- EXERCISE GOAL
Print all of the data exactly, but drop the pictures.

- SUPPLIED DATA
*****

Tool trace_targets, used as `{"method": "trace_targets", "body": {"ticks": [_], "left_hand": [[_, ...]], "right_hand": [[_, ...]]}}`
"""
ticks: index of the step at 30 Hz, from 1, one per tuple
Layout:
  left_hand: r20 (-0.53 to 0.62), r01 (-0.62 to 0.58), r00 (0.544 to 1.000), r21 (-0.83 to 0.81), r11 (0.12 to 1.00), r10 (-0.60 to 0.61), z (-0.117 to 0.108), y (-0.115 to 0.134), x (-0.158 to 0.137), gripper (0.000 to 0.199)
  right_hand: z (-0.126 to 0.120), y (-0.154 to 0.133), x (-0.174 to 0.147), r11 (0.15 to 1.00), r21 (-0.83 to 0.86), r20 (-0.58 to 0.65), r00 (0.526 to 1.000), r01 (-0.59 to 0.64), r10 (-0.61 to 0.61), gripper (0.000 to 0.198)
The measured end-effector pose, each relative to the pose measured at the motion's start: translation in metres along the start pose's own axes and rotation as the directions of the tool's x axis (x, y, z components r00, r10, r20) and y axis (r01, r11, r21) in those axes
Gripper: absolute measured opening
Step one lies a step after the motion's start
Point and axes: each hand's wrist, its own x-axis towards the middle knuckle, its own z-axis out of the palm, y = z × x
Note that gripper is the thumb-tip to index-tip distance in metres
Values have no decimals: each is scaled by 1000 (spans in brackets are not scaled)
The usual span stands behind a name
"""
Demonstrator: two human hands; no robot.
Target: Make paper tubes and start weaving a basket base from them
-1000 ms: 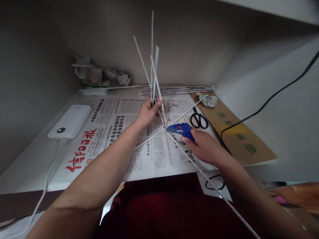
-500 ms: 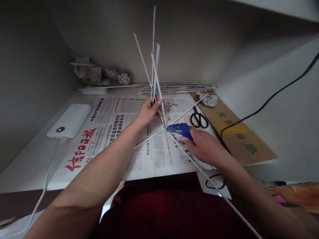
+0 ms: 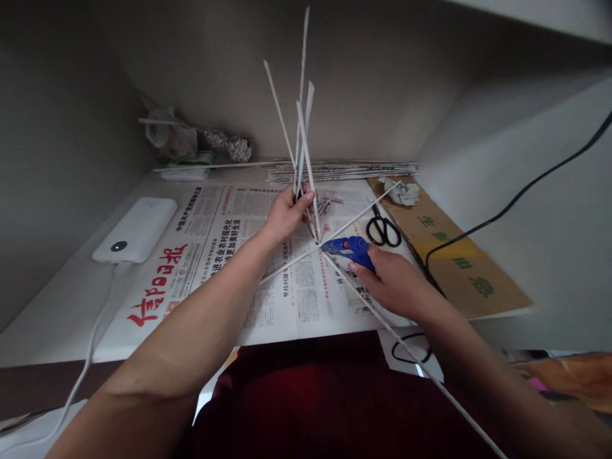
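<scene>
Several thin rolled paper sticks (image 3: 306, 140) rise in a bundle from my left hand (image 3: 291, 209), which is closed around them. Lower down they meet other paper sticks (image 3: 356, 220) that cross near the middle of the newspaper (image 3: 268, 315). One long stick (image 3: 406, 350) runs from that crossing toward me, below my right forearm. A blue glue gun (image 3: 347, 247) is gripped in my right hand (image 3: 394, 280). Its nozzle points left at the crossing; whether it touches the sticks I cannot tell.
Black-handled scissors (image 3: 384, 231) lie beside a cardboard sheet (image 3: 459, 271) with crumpled paper (image 3: 400, 191) on it. More paper sticks (image 3: 344, 170) lie along the back wall. At left is a white power bank (image 3: 136, 229) with a cable. A black cord (image 3: 516, 186) crosses the right side.
Both hands, the sticks and the whole scene appear shifted slightly to the right. The glue gun nozzle stays at the crossing, and both grips are the same.
</scene>
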Motion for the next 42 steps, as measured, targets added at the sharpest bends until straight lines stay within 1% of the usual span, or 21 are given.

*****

- RESULT FOR THIS TASK
Tool trace_targets, used as `{"method": "trace_targets", "body": {"ticks": [_], "left_hand": [[_, ...]], "right_hand": [[_, ...]]}}`
"""
ticks: index of the step at 30 Hz, from 1, one per tuple
Layout:
  left_hand: r20 (-0.53 to 0.62), r01 (-0.62 to 0.58), r00 (0.544 to 1.000), r21 (-0.83 to 0.81), r11 (0.12 to 1.00), r10 (-0.60 to 0.61), z (-0.117 to 0.108), y (-0.115 to 0.134), x (-0.158 to 0.137), gripper (0.000 to 0.199)
  right_hand: z (-0.126 to 0.120), y (-0.154 to 0.133), x (-0.174 to 0.147), r11 (0.15 to 1.00), r21 (-0.83 to 0.86), r20 (-0.58 to 0.65), r00 (0.526 to 1.000), r01 (-0.59 to 0.64), r10 (-0.61 to 0.61), gripper (0.000 to 0.198)
The measured end-effector pose, each relative to the pose measured at the motion's start: translation in metres along the start pose's own axes and rotation as the directions of the tool's x axis (x, y, z components r00, r10, r20) and y axis (r01, r11, r21) in those axes
Gripper: absolute measured opening
Step one lies a step after the motion's start
Point and axes: each hand's wrist, its own x-axis towards the middle knuckle, its own z-axis out of the palm, y = z × x
Note that gripper is the thumb-tip to index-tip distance in metres
Values have no decimals: each is scaled by 1000 (spans in brackets are not scaled)
The usual span stands behind a name
"""
Demonstrator: two human hands; no robot.
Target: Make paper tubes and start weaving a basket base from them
-1000 ms: 
-500 ms: 
+0 ms: 
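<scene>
Several thin rolled paper sticks (image 3: 306, 140) rise in a bundle from my left hand (image 3: 291, 209), which is closed around them. Lower down they meet other paper sticks (image 3: 356, 220) that cross near the middle of the newspaper (image 3: 268, 315). One long stick (image 3: 406, 350) runs from that crossing toward me, below my right forearm. A blue glue gun (image 3: 347, 247) is gripped in my right hand (image 3: 394, 280). Its nozzle points left at the crossing; whether it touches the sticks I cannot tell.
Black-handled scissors (image 3: 384, 231) lie beside a cardboard sheet (image 3: 459, 271) with crumpled paper (image 3: 400, 191) on it. More paper sticks (image 3: 344, 170) lie along the back wall. At left is a white power bank (image 3: 136, 229) with a cable. A black cord (image 3: 516, 186) crosses the right side.
Both hands, the sticks and the whole scene appear shifted slightly to the right. The glue gun nozzle stays at the crossing, and both grips are the same.
</scene>
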Motion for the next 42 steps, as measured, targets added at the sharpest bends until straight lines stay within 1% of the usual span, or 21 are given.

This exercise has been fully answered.